Given material →
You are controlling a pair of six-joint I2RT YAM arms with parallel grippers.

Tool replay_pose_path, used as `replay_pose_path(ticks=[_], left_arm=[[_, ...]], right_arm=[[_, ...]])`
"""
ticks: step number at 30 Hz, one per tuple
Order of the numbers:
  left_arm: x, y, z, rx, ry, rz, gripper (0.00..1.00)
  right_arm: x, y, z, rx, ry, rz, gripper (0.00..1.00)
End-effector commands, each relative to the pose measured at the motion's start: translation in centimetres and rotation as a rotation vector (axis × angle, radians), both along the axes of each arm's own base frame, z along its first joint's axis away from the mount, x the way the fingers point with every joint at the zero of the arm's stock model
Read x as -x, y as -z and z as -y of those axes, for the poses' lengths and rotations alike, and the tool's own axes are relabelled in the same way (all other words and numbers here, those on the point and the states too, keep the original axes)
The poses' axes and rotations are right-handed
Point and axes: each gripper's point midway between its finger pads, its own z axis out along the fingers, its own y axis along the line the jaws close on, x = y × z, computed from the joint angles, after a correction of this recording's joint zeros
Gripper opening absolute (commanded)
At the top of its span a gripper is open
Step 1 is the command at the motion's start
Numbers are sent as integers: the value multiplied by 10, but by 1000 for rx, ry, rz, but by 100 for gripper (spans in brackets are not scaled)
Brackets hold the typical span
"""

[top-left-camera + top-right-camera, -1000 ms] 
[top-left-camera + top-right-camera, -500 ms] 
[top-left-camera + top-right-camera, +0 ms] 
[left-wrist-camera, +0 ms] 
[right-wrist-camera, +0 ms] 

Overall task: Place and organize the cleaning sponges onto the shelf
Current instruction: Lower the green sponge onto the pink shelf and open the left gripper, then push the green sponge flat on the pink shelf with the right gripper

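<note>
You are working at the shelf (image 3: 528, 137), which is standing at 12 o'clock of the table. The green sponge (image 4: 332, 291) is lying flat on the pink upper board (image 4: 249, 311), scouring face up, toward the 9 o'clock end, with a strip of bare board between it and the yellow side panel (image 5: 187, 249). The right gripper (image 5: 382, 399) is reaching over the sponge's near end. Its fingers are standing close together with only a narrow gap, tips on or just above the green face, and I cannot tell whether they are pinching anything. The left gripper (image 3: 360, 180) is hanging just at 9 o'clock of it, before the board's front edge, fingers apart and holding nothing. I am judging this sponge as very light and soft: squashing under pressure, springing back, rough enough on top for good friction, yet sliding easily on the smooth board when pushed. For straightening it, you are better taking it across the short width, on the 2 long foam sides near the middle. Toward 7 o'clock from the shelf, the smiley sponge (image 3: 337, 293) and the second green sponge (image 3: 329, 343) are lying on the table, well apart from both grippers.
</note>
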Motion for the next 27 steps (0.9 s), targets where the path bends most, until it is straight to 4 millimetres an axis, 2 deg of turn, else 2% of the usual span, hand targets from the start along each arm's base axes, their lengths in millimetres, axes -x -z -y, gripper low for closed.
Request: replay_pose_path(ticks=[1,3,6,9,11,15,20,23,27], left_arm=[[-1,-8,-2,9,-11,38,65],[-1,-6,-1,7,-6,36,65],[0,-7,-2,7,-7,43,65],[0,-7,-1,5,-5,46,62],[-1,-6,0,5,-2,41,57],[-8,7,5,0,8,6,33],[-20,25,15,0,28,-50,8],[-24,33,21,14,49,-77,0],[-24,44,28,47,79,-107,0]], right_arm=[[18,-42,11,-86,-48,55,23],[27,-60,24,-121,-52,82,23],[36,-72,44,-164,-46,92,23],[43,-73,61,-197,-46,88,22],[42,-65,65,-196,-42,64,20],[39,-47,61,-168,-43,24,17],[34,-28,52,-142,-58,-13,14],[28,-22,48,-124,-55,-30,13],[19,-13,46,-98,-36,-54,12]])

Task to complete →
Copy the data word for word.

Written solution →
You are controlling a pair of six-joint I2RT YAM arms with parallel grippers.

Tool replay_pose_path, used as `replay_pose_path(ticks=[_], left_arm=[[_, ...]], right_arm=[[_, ...]])`
"""
ticks: step number at 30 Hz, one per tuple
Order of the numbers:
  left_arm: x, y, z, rx, ry, rz, gripper (0.00..1.00)
  right_arm: x, y, z, rx, ry, rz, gripper (0.00..1.00)
End-effector commands, each relative to the pose measured at the motion's start: translation in centimetres and rotation as a rotation vector (axis × angle, radians), both along the axes of each arm's own base frame, z along its first joint's axis away from the mount, x the way the fingers point with every joint at the zero of the arm's stock model
Read x as -x, y as -z and z as -y of those axes, for the poses' lengths and rotations alike, and the tool's own axes are relabelled in the same way (all other words and numbers here, those on the point and the states too, keep the original axes)
The poses' axes and rotations are right-handed
Point and axes: each gripper's point midway between its finger pads, its own z axis out along the fingers, its own y axis along the line the jaws close on, x = y × z, computed from the joint angles, after a correction of this recording's joint zeros
Gripper opening absolute (commanded)
At the top of its span a gripper is open
Step 1 is the command at the motion's start
Numbers are sent as integers: the value multiplied by 10, but by 1000 for rx, ry, rz, but by 100 for gripper (spans in brackets are not scaled)
Brackets hold the typical span
"""

[top-left-camera + top-right-camera, -1000 ms] 
[top-left-camera + top-right-camera, -500 ms] 
[top-left-camera + top-right-camera, +0 ms] 
[left-wrist-camera, +0 ms] 
[right-wrist-camera, +0 ms] 

Overall task: Place and organize the cleaning sponges onto the shelf
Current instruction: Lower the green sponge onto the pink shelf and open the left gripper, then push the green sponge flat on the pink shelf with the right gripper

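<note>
You are working at the shelf (image 3: 528, 137), which is standing at 12 o'clock of the table. The green sponge (image 4: 332, 291) is lying flat on the pink upper board (image 4: 249, 311), scouring face up, toward the 9 o'clock end, with a strip of bare board between it and the yellow side panel (image 5: 187, 249). The right gripper (image 5: 382, 399) is reaching over the sponge's near end. Its fingers are standing close together with only a narrow gap, tips on or just above the green face, and I cannot tell whether they are pinching anything. The left gripper (image 3: 360, 180) is hanging just at 9 o'clock of it, before the board's front edge, fingers apart and holding nothing. I am judging this sponge as very light and soft: squashing under pressure, springing back, rough enough on top for good friction, yet sliding easily on the smooth board when pushed. For straightening it, you are better taking it across the short width, on the 2 long foam sides near the middle. Toward 7 o'clock from the shelf, the smiley sponge (image 3: 337, 293) and the second green sponge (image 3: 329, 343) are lying on the table, well apart from both grippers.
</note>
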Motion for the next 27 steps (0.9 s), targets where the path bends most, until it is straight to 4 millimetres an axis, 2 deg of turn, else 2% of the usual span, hand targets from the start along each arm's base axes, their lengths in millimetres, axes -x -z -y, gripper low for closed.
Request: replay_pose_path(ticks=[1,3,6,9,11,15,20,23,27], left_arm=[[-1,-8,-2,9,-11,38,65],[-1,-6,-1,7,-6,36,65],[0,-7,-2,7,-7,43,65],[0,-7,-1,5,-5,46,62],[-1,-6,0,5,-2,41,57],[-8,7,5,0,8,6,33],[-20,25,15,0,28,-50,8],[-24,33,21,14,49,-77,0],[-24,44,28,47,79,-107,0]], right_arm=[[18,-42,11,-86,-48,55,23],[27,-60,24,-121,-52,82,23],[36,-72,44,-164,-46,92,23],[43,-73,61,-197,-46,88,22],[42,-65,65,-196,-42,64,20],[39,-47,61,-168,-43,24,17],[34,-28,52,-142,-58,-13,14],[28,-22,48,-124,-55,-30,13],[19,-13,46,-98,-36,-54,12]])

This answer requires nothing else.